In the previous episode, I talked to Phil Howard of Michigan State University about concentration in the food industry. Afterwards, I realised I had been so taken up with what he was telling me that I forgot to ask him one crucial question.
Is there any effect of concentration on public health or food safety?
It seems intuitively obvious that if you have long food chains, dependent on only a few producers, there is the potential for very widespread outbreaks. That is exactly what we are seeing in the current outbreaks of dangerous E. coli on romaine lettuce and Salmonella in eggs. But it is also possible that big industrial food producers both have the capital to invest in food safety and face stiffer penalties when things go wrong.
Are small producers and short food chains better? Marc Bellemare, at the University of Minnesota, has uncovered a strong correlation between some food-borne illnesses and the number of farmers’ markets relative to the population.

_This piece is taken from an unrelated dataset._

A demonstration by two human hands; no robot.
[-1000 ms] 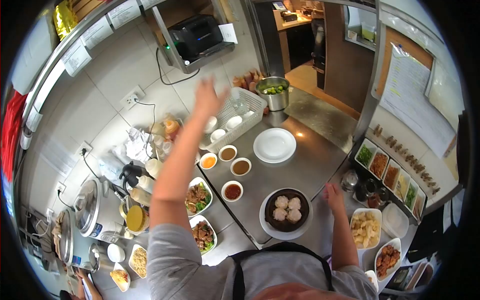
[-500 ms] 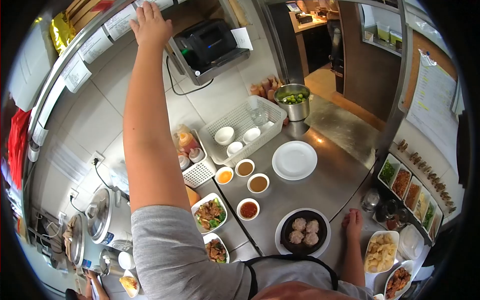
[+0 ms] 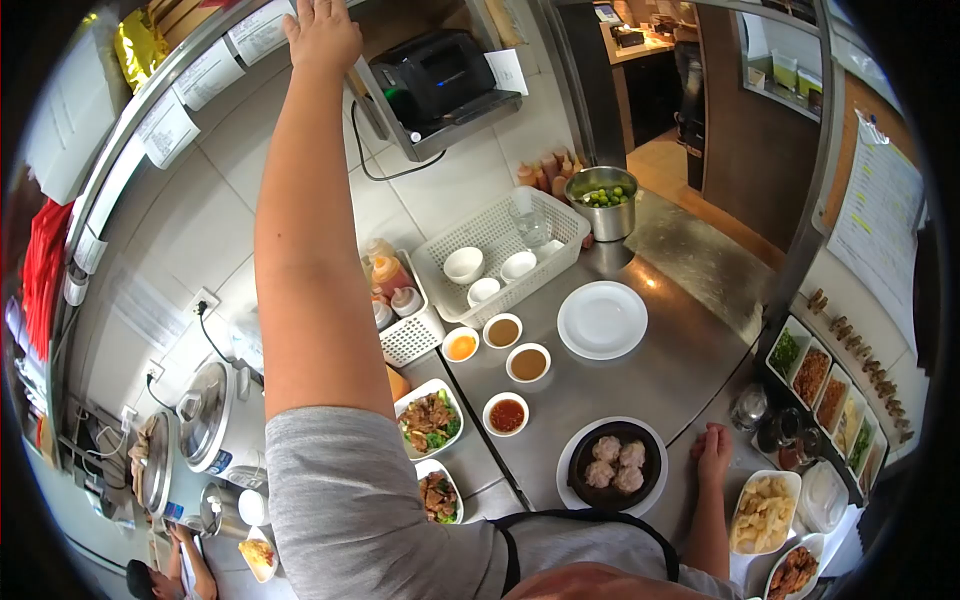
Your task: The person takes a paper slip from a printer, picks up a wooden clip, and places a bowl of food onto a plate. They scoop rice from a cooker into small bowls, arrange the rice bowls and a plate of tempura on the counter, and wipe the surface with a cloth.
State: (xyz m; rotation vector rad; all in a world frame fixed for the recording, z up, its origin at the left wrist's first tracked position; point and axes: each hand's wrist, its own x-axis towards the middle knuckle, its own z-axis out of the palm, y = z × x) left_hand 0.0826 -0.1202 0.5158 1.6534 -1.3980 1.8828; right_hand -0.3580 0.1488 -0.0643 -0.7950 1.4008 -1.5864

Phil thinks one answer is greater decentralization. There’s no good reason why all the winter lettuce and spinach in America should come from a tiny area around Yuma, Arizona. Marc says consumer education would help; we need to handle the food we buy with more attention to keeping it safe. Both solutions will take quite large changes in behaviour, by government and by ordinary people.
Right now, it probably isn’t possible to say with any certainty whether one system is inherently safer than the other. But even asking the question raises some interesting additional questions. If you have answers, or even suggestions, let me know.
- Phil Howard’s work on food-borne illness is on his website.
- Marc Bellemare’s work on farmers’ markets and food-borne illness has gone through a few iterations. He’ll email you a copy of the final paper if you ask.
- An episode early last year looked at aspects of food safety in developing countries. Spoiler: shorter food chains are safer there.
- Banner photo, norovirus. Cover photo, E. coli. Both public domain to the best of my knoweldge.
I can’t help but think about analogizing the mass production and distribution of food to that of social media (again). Replace food producers with social media and you’ve got large mega-producers like Facebook and Twitter at one end and smaller scale indie producers at the other. Surely outbreaks of issues with democracy, bulllying, racism, doxxing, etc. will happen all around, but when they happen on the larger platforms, then far more people are affected.
From an economic standpoint it would be nice to have more significant studies to see what the overall pieces of large and small producers are (as well as for the distribution piece too). What is the ultimate equilibrium point for overall cost versus public health? What would it look like theoretically?